Output the entire listing without altering anything.

+--

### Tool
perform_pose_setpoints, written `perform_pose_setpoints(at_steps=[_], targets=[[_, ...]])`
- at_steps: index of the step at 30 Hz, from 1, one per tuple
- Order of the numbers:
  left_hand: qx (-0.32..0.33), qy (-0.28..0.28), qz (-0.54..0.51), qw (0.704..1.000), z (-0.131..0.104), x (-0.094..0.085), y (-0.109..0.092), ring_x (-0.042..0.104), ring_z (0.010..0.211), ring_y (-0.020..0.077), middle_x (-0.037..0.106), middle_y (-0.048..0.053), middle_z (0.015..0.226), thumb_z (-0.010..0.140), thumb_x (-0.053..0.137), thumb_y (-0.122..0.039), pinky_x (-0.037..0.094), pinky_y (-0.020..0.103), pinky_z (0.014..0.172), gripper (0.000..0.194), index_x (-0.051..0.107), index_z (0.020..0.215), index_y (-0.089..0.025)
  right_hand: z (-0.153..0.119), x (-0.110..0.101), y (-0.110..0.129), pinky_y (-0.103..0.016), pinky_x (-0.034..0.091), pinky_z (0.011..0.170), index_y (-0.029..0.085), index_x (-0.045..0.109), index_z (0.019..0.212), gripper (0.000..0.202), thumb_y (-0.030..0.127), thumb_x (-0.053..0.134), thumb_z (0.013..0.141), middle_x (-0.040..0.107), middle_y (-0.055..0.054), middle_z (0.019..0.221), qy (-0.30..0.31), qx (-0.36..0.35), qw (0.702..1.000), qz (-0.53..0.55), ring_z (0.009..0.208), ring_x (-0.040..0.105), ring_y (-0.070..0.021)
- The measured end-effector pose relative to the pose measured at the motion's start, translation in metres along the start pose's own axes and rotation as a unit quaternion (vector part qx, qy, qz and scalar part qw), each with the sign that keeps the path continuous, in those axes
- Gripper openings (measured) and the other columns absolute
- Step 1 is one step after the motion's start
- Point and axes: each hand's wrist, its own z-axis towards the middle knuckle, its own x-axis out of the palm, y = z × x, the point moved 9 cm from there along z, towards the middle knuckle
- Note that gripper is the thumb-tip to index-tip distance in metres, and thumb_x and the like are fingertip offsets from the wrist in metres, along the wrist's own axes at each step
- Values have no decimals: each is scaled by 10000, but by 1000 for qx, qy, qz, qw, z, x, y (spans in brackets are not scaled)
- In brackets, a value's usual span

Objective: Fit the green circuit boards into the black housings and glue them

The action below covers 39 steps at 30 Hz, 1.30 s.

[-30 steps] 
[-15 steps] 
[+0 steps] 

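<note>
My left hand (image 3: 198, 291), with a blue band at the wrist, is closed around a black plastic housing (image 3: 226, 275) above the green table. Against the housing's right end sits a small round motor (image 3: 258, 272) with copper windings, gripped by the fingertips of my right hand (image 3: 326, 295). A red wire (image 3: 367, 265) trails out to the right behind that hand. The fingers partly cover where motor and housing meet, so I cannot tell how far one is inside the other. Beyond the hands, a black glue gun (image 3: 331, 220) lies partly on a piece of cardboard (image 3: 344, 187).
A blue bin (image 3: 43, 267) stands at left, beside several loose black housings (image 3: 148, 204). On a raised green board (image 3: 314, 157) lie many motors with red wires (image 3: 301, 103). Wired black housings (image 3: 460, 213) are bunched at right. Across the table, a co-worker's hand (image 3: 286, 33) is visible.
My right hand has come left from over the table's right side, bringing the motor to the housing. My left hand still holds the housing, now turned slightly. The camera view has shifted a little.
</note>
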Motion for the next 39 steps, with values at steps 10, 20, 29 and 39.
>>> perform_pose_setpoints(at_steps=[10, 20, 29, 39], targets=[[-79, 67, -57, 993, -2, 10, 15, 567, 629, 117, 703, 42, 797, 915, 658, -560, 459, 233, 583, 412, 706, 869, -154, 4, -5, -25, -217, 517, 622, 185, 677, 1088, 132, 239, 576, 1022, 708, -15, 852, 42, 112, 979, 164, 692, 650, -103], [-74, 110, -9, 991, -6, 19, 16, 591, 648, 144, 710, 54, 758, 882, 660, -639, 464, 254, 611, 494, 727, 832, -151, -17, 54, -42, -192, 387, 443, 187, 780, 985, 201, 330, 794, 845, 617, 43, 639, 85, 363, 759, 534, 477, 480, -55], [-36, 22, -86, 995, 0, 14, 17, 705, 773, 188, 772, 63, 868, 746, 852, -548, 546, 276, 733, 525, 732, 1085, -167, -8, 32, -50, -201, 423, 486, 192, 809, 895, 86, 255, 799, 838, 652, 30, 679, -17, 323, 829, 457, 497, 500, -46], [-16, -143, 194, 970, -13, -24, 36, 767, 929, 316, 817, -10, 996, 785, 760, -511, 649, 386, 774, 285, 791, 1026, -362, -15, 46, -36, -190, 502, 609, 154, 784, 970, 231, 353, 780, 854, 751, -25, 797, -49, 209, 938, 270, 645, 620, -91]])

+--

**WRITTEN ANSWER:**
### Tool
perform_pose_setpoints, written `perform_pose_setpoints(at_steps=[_], targets=[[_, ...]])`
- at_steps: index of the step at 30 Hz, from 1, one per tuple
- Order of the numbers:
  left_hand: qx (-0.32..0.33), qy (-0.28..0.28), qz (-0.54..0.51), qw (0.704..1.000), z (-0.131..0.104), x (-0.094..0.085), y (-0.109..0.092), ring_x (-0.042..0.104), ring_z (0.010..0.211), ring_y (-0.020..0.077), middle_x (-0.037..0.106), middle_y (-0.048..0.053), middle_z (0.015..0.226), thumb_z (-0.010..0.140), thumb_x (-0.053..0.137), thumb_y (-0.122..0.039), pinky_x (-0.037..0.094), pinky_y (-0.020..0.103), pinky_z (0.014..0.172), gripper (0.000..0.194), index_x (-0.051..0.107), index_z (0.020..0.215), index_y (-0.089..0.025)
  right_hand: z (-0.153..0.119), x (-0.110..0.101), y (-0.110..0.129), pinky_y (-0.103..0.016), pinky_x (-0.034..0.091), pinky_z (0.011..0.170), index_y (-0.029..0.085), index_x (-0.045..0.109), index_z (0.019..0.212), gripper (0.000..0.202), thumb_y (-0.030..0.127), thumb_x (-0.053..0.134), thumb_z (0.013..0.141), middle_x (-0.040..0.107), middle_y (-0.055..0.054), middle_z (0.019..0.221), qy (-0.30..0.31), qx (-0.36..0.35), qw (0.702..1.000), qz (-0.53..0.55), ring_z (0.009..0.208), ring_x (-0.040..0.105), ring_y (-0.070..0.021)
- The measured end-effector pose relative to the pose measured at the motion's start, translation in metres along the start pose's own axes and rotation as a unit quaternion (vector part qx, qy, qz and scalar part qw), each with the sign that keeps the path continuous, in those axes
- Gripper openings (measured) and the other columns absolute
- Step 1 is one step after the motion's start
- Point and axes: each hand's wrist, its own z-axis towards the middle knuckle, its own x-axis out of the palm, y = z × x, the point moved 9 cm from there along z, towards the middle knuckle
- Note that gripper is the thumb-tip to index-tip distance in metres, and thumb_x and the like are fingertip offsets from the wrist in metres, along the wrist's own axes at each step
- Values have no decimals: each is scaled by 10000, but by 1000 for qx, qy, qz, qw, z, x, y (spans in brackets are not scaled)
- In brackets, a value's usual span

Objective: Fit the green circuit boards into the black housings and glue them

The action below covers 39 steps at 30 Hz, 1.30 s.

[-30 steps] 
[-15 steps] 
[+0 steps] 

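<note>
My left hand (image 3: 198, 291), with a blue band at the wrist, is closed around a black plastic housing (image 3: 226, 275) above the green table. Against the housing's right end sits a small round motor (image 3: 258, 272) with copper windings, gripped by the fingertips of my right hand (image 3: 326, 295). A red wire (image 3: 367, 265) trails out to the right behind that hand. The fingers partly cover where motor and housing meet, so I cannot tell how far one is inside the other. Beyond the hands, a black glue gun (image 3: 331, 220) lies partly on a piece of cardboard (image 3: 344, 187).
A blue bin (image 3: 43, 267) stands at left, beside several loose black housings (image 3: 148, 204). On a raised green board (image 3: 314, 157) lie many motors with red wires (image 3: 301, 103). Wired black housings (image 3: 460, 213) are bunched at right. Across the table, a co-worker's hand (image 3: 286, 33) is visible.
My right hand has come left from over the table's right side, bringing the motor to the housing. My left hand still holds the housing, now turned slightly. The camera view has shifted a little.
</note>
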Motion for the next 39 steps, with values at steps 10, 20, 29 and 39.
>>> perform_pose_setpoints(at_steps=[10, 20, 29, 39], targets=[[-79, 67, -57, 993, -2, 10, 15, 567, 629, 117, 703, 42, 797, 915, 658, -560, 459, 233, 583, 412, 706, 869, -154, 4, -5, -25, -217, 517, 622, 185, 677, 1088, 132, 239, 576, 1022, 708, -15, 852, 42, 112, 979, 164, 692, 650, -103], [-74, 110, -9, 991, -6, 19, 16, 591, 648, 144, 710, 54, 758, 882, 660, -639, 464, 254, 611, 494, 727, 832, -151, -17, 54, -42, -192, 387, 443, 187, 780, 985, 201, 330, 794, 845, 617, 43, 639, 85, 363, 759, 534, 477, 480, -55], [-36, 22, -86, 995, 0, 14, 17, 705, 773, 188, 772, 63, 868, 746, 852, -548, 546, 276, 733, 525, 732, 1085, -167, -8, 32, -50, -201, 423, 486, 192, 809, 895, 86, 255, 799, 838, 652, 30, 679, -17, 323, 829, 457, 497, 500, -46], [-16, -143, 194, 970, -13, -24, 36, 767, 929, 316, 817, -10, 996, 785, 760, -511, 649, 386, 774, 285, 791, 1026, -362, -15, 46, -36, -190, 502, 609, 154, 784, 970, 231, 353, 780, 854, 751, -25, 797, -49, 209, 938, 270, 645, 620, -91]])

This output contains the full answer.